» Task prompt: Retype, word for word, each line between the lines holding "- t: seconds" and "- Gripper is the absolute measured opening", inclusive, and leave the rest of the data alone.

» Available records:
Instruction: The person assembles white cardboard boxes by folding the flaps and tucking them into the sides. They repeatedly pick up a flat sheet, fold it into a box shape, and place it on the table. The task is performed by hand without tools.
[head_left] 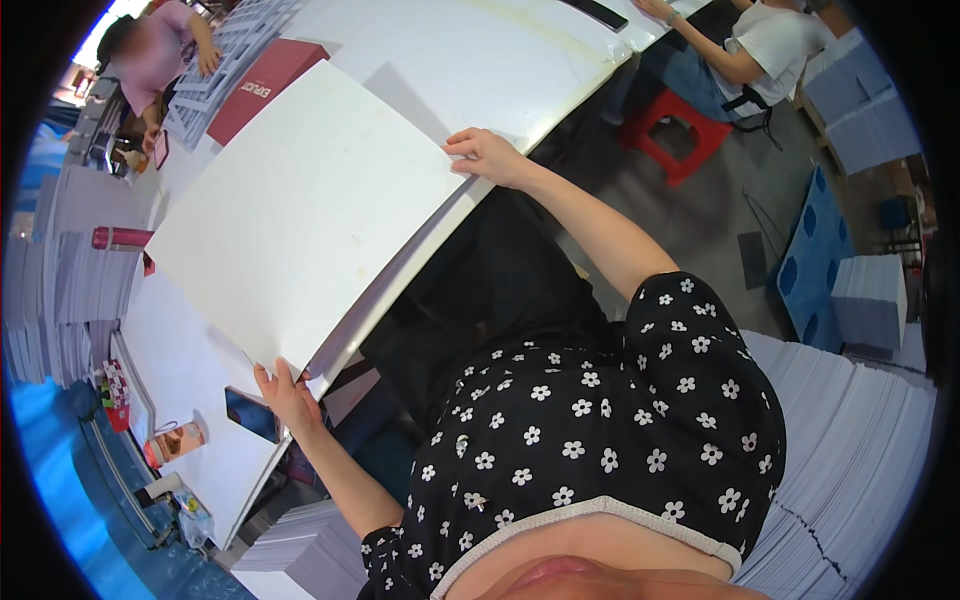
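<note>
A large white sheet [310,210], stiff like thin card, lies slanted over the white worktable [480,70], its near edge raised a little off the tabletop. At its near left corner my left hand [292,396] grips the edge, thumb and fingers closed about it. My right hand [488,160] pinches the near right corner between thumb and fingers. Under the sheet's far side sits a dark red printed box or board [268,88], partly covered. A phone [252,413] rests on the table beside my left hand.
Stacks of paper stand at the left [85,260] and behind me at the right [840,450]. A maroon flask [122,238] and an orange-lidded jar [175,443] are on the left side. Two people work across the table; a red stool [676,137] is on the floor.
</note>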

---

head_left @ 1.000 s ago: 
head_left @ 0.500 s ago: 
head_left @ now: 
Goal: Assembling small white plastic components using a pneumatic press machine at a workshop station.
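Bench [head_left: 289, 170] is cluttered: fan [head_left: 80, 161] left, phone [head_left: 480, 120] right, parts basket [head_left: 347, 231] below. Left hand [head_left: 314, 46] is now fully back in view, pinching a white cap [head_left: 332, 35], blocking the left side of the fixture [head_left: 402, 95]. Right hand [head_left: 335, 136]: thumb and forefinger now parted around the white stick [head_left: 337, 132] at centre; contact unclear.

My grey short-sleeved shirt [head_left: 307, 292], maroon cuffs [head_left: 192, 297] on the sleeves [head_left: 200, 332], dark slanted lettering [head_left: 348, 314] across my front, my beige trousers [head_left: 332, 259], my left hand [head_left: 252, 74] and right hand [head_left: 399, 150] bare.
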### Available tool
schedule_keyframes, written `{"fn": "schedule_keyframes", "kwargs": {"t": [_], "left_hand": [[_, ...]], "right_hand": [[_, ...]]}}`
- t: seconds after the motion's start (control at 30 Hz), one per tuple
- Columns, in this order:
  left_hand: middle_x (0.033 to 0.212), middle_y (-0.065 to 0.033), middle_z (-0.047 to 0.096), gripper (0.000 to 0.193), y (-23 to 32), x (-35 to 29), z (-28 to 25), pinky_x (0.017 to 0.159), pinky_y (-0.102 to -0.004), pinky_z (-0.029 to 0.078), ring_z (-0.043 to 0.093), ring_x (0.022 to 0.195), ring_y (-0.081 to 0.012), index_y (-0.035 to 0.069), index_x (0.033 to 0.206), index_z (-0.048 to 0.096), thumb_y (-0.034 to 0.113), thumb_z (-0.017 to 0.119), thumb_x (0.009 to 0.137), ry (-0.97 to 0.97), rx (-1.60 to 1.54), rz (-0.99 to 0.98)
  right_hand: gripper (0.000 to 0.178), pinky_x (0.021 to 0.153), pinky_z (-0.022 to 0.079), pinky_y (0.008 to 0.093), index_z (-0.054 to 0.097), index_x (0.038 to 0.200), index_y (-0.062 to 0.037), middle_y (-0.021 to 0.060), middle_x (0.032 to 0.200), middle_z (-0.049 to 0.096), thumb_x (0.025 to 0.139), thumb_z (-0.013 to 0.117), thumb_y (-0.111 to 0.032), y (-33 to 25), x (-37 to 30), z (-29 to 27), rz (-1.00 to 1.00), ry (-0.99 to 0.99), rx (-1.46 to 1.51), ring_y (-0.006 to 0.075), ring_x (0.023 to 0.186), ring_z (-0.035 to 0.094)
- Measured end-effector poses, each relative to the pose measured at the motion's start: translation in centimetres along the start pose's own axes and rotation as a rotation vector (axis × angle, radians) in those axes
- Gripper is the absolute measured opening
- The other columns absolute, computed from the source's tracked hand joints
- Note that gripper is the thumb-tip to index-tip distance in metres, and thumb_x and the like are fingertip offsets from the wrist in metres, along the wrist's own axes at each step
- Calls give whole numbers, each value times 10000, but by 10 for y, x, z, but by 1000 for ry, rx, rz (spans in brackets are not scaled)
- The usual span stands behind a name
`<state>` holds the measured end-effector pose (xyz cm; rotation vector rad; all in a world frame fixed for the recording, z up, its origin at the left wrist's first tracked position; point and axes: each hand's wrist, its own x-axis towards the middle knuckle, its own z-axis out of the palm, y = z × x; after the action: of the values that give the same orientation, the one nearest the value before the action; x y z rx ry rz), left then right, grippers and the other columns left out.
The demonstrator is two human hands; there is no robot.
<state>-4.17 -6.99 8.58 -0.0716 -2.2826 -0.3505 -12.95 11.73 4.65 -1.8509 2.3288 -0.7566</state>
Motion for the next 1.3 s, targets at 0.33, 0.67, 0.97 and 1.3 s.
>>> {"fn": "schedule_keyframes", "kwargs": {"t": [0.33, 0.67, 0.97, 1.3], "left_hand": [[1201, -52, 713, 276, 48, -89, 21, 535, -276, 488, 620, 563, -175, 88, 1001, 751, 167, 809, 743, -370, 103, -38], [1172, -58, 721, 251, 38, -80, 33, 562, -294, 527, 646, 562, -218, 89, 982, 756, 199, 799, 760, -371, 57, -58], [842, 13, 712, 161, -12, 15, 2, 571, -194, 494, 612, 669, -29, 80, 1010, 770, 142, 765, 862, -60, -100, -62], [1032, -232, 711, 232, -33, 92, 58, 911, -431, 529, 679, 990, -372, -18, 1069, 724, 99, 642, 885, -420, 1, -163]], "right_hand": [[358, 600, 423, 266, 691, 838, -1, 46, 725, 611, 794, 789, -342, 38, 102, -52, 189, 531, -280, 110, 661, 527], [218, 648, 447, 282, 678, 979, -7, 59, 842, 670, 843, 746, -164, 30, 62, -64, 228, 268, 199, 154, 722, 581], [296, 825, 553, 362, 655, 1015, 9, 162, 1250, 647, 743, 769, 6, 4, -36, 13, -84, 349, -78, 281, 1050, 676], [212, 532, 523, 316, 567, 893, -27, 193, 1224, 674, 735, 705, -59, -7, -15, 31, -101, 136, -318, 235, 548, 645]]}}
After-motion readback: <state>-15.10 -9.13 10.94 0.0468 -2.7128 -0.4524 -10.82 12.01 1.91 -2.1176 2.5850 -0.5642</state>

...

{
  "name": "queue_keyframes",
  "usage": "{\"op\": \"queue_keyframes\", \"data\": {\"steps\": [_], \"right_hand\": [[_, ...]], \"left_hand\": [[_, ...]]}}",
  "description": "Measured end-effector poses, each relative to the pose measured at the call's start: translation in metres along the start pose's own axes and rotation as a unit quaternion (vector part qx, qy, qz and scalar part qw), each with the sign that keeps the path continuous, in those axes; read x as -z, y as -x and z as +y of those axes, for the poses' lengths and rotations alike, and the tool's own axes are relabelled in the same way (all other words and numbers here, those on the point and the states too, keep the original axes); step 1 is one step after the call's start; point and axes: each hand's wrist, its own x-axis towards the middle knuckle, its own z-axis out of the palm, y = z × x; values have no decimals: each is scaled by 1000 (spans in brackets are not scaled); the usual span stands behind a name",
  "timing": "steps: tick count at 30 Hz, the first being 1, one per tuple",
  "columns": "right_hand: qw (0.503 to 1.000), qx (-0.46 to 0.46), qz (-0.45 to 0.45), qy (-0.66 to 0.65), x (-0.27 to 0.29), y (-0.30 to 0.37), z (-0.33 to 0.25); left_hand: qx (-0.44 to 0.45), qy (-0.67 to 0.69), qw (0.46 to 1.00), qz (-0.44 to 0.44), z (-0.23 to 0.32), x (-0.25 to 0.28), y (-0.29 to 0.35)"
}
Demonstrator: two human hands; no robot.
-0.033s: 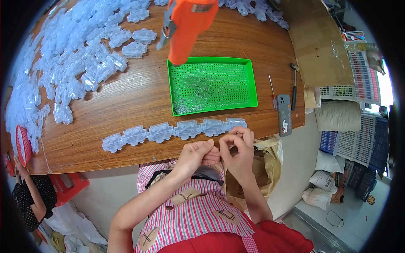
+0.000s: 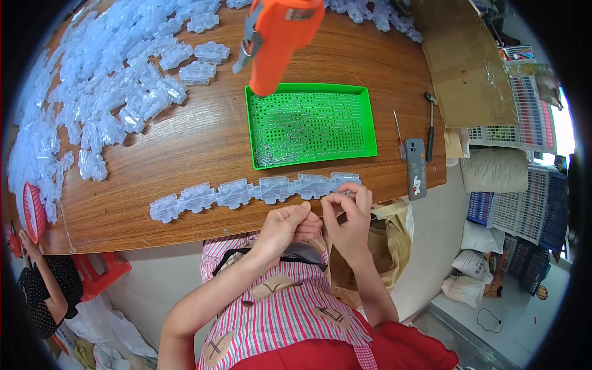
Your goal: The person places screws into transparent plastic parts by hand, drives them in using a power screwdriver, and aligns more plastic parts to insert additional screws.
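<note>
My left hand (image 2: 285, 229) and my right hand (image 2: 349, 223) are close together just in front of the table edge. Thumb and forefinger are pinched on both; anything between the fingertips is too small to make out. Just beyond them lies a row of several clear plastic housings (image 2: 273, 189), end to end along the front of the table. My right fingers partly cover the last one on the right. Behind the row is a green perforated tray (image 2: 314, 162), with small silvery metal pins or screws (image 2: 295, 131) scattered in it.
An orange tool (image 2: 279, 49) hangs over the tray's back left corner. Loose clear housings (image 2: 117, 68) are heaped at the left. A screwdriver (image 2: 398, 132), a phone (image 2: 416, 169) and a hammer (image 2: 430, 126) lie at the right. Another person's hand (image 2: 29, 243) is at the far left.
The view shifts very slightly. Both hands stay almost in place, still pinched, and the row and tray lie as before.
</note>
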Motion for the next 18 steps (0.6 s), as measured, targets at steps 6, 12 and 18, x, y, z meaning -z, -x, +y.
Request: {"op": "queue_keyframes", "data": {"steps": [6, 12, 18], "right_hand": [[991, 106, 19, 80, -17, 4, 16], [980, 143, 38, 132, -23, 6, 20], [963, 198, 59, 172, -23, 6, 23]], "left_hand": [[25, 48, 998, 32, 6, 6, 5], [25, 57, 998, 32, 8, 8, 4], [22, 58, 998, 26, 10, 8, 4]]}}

» Exercise response:
- t: seconds after the motion's start (control at 30 Hz), one per tuple
- Columns, in this order:
  left_hand: middle_x (0.033 to 0.212), middle_y (-0.065 to 0.033), middle_z (-0.047 to 0.096), gripper (0.000 to 0.193), y (-23 to 32), x (-35 to 29), z (-28 to 25), pinky_x (0.017 to 0.159), pinky_y (-0.102 to -0.004), pinky_z (-0.029 to 0.078), ring_z (-0.043 to 0.093), ring_x (0.022 to 0.195), ring_y (-0.081 to 0.012), index_y (-0.035 to 0.069), index_x (0.033 to 0.206), index_z (-0.048 to 0.096), thumb_y (-0.034 to 0.113), thumb_z (-0.017 to 0.119), thumb_x (0.009 to 0.137), ry (-0.97 to 0.97), rx (-1.60 to 1.54), rz (-0.99 to 0.98)
  right_hand: gripper (0.000 to 0.178), pinky_x (0.021 to 0.153), pinky_z (-0.022 to 0.079), pinky_y (0.008 to 0.093), index_z (-0.054 to 0.097), index_x (0.038 to 0.200), index_y (-0.062 to 0.037), middle_y (-0.021 to 0.060), middle_x (0.032 to 0.200), middle_z (-0.049 to 0.096), thumb_x (0.025 to 0.139), thumb_z (-0.013 to 0.117), thumb_y (-0.111 to 0.032), y (-33 to 25), x (-37 to 30), z (-29 to 27), rz (-1.00 to 1.00), ry (-0.99 to 0.99), rx (-1.46 to 1.51), ring_y (-0.006 to 0.075), ring_x (0.023 to 0.186), ring_z (-0.035 to 0.094)
- Measured end-effector poses, each relative to the pose measured at the motion's start: translation in centimetres along the start pose's own axes and rotation as a rotation vector (axis × angle, radians) in those axes
- Gripper is the absolute measured opening

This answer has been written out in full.